• 1 Mas agora se riem de mim os de menos idade do que eu, e cujos pais eu teria desdenhado de pôr ao lado dos cães do meu rebanho.
  • 2 De que também me serviria a força das suas mãos, homens cujo vigor já pereceu?
  • 3 De míngua e fome se debilitaram; roem os lugares secos, desde muito em ruínas e desolados.
  • 4 Apanham malvas e folhas dos arbustos e se sustentam de raízes de zimbro.
  • 5 Do meio dos homens são expulsos; grita-se contra eles, como se grita atrás de um ladrão;
  • 6 habitam nos desfiladeiros sombrios, nas cavernas da terra e das rochas.
  • 7 Bramam entre os arbustos e se ajuntam debaixo dos espinheiros.
  • 8 São filhos de doidos, raça infame, e da terra são escorraçados.
  • 9 Mas agora sou a sua canção de motejo e lhes sirvo de provérbio.
  • 10 Abominam-me, fogem para longe de mim e não se abstêm de me cuspir no rosto.
  • 11 Porque Deus afrouxou a corda do meu arco e me oprimiu; pelo que sacudiram de si o freio perante o meu rosto.
  • 12 À direita se levanta uma súcia, e me empurra, e contra mim prepara o seu caminho de destruição.
  • 13 Arruínam a minha vereda, promovem a minha calamidade; gente para quem já não há socorro.
  • 14 Vêm contra mim como por uma grande brecha e se revolvem avante entre as ruínas.
  • 15 Sobrevieram-me pavores, como pelo vento é varrida a minha honra; como nuvem passou a minha felicidade.
  • 16 Agora, dentro de mim se me derrama a alma; os dias da aflição se apoderaram de mim.
  • 17 A noite me verruma os ossos e os desloca, e não descansa o mal que me rói.
  • 18 Pela grande violência do meu mal está desfigurada a minha veste, mal que me cinge como a gola da minha túnica.
  • 19 Deus, tu me lançaste na lama, e me tornei semelhante ao pó e à cinza.
  • 20 Clamo a ti, e não me respondes; estou em pé, mas apenas olhas para mim.
  • 21 Tu foste cruel comigo; com a força da tua mão tu me combates.
  • 22 Levantas-me sobre o vento e me fazes cavalgá-lo; dissolves-me no estrondo da tempestade.
  • 23 Pois eu sei que me levarás à morte e à casa destinada a todo vivente.
  • 24 De um montão de ruínas não estenderá o homem a mão e na sua desventura não levantará um grito por socorro?
  • 25 Acaso, não chorei sobre aquele que atravessava dias difíceis ou não se angustiou a minha alma pelo necessitado?
  • 26 Aguardava eu o bem, e eis que me veio o mal; esperava a luz, veio-me a escuridão.
  • 27 O meu íntimo se agita sem cessar; e dias de aflição me sobrevêm.
  • 28 Ando de luto, sem a luz do sol; levanto-me na congregação e clamo por socorro.
  • 29 Sou irmão dos chacais e companheiro de avestruzes.
  • 30 Enegrecida se me cai a pele, e os meus ossos queimam em febre.
  • 31 Por isso, a minha harpa se me tornou em prantos de luto, e a minha flauta, em voz dos que choram.

Versículos 1-14: A honra de Jó se transforma em desprezo; 15-31: Jó, uma carga para si mesmo.

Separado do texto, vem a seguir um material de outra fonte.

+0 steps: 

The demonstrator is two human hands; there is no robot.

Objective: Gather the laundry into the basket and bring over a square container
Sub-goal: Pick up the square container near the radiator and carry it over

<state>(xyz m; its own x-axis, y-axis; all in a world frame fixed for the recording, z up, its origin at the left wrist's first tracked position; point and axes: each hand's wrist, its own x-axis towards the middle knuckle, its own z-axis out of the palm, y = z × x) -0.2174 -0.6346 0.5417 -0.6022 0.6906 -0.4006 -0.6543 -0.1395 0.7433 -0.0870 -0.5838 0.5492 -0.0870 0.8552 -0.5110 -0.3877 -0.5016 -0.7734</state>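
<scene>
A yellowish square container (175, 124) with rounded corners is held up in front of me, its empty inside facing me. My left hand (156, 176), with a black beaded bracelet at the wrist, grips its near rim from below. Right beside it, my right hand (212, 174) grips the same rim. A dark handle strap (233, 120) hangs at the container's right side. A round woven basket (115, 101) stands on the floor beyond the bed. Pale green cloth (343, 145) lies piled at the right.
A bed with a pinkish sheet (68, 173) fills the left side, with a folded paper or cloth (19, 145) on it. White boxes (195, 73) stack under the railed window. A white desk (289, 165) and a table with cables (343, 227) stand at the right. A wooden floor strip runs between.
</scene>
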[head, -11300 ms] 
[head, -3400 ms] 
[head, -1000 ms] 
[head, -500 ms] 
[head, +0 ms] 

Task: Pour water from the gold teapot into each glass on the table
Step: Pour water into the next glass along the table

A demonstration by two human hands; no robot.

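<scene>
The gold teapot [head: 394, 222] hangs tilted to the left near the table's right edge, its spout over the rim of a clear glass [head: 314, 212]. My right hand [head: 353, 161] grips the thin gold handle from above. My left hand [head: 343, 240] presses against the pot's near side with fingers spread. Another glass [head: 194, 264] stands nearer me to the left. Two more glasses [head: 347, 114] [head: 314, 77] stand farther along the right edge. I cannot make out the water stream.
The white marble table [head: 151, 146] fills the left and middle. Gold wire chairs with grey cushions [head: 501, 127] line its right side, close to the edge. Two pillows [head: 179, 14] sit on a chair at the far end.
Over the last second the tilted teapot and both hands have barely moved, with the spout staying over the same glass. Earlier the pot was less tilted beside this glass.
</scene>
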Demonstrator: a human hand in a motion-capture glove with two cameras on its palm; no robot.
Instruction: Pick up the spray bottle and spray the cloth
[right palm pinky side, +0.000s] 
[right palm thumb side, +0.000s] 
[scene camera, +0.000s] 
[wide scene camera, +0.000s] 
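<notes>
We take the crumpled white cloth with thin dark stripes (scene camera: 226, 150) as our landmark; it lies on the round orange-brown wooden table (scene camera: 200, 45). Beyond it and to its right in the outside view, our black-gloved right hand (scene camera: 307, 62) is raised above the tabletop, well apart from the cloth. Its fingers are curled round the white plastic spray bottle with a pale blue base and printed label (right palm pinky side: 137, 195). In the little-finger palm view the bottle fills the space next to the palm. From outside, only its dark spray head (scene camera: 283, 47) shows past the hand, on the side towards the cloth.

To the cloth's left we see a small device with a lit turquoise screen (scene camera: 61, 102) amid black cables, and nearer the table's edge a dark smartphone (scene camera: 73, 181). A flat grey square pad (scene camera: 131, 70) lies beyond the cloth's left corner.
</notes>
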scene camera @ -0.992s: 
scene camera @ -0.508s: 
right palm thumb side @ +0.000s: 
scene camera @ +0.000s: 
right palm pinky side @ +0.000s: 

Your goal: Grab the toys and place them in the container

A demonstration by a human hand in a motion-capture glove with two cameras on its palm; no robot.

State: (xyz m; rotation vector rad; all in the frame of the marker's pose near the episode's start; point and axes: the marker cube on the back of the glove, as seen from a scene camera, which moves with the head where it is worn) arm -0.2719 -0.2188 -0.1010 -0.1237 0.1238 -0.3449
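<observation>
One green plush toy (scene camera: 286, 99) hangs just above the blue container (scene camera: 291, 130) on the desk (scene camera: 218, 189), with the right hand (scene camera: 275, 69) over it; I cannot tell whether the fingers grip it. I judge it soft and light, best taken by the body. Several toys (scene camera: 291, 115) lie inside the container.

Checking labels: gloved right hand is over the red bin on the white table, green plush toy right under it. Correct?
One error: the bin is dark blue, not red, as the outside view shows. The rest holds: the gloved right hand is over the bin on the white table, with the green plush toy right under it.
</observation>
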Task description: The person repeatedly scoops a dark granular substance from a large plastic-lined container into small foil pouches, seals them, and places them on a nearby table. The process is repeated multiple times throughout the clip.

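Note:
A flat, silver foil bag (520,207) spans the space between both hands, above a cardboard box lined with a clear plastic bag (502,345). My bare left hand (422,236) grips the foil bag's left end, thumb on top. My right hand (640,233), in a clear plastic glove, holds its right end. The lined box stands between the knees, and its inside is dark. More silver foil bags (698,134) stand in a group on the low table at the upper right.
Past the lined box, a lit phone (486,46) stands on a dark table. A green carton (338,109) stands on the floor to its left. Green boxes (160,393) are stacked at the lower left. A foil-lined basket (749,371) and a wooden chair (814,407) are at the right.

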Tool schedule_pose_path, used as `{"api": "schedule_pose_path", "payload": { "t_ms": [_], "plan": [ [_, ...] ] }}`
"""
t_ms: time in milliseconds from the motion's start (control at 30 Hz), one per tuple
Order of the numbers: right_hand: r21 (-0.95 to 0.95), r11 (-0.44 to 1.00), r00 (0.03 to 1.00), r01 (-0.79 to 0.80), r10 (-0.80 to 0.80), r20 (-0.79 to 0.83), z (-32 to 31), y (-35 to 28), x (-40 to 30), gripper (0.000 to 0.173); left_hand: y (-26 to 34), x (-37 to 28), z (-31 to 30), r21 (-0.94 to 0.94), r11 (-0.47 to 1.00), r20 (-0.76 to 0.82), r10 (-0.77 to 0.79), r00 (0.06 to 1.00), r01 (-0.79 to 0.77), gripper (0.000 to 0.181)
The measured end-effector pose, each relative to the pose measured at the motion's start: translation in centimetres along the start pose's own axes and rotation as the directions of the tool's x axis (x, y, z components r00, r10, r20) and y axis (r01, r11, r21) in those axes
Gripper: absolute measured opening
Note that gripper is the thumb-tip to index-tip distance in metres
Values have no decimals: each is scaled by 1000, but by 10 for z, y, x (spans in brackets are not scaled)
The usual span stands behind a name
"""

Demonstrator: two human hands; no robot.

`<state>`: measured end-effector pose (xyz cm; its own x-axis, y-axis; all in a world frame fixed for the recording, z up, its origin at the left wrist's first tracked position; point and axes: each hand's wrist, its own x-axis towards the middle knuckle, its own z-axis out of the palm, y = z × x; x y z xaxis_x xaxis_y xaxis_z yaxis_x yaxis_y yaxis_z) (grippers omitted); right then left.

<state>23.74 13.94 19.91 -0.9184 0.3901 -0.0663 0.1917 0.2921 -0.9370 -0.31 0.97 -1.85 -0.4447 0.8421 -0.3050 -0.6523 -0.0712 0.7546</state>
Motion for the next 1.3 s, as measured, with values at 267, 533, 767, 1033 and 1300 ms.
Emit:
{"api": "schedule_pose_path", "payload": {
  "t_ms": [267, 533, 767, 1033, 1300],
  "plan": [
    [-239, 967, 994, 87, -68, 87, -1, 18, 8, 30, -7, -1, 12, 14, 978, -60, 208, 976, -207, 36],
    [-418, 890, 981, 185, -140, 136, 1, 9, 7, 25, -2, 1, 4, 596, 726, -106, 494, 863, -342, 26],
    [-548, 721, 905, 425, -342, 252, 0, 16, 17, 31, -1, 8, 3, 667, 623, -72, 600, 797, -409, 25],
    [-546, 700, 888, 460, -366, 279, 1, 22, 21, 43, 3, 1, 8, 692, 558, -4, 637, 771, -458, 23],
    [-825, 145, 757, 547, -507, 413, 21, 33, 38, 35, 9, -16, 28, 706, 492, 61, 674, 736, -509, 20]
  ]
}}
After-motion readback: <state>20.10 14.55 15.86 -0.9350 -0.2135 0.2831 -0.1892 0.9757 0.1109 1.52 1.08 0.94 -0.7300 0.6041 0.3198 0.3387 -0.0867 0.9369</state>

Vv. 1-14. Jó contrasta seu estado atual com sua honra e autoridade anterior. Que pouca razão tem o homem de ser ambicioso e orgulhoso pelo que se pode perder facilmente, e quão pouca confiança deve-se depositar nisto! Não devemos nos deprimir se formos desprezados, vilipendiados e odiados pelos homens ímpios. Olhemos para Jesus, que suportou toda a contradição dos pecadores.

Vv. 15-31. Jó lamenta-se muito. Abrigar maus pensamentos acerca de Deus era o pecado que, nesta época, acusava facilmente a Jó. Quando as tentações internas unem-se às calamidades externas, a alma agita-se como em uma tempestade, e enche-se de confusão; porém, existem os que têm a Deus por inimigo! O que são as aflições interiores temporais, comparadas ao horrível estado dos homens ímpios? Há algo com que Jó se consola; porém, só um pouco. Ele prevê que a morte será o fim de todos os seus problemas. A ira de Deus pode levá-lo à morte; porém, a sua alma estará segura e feliz no mundo espiritual. se ninguém se compadece de nós, o nosso Deus, que nos corrige, se compadece, assim como o pai se compadece de seus filhos. E olhemos mais para as coisas da eternidade: então o crente deixará de lamentar-se e com gozo louvará o amor redentor.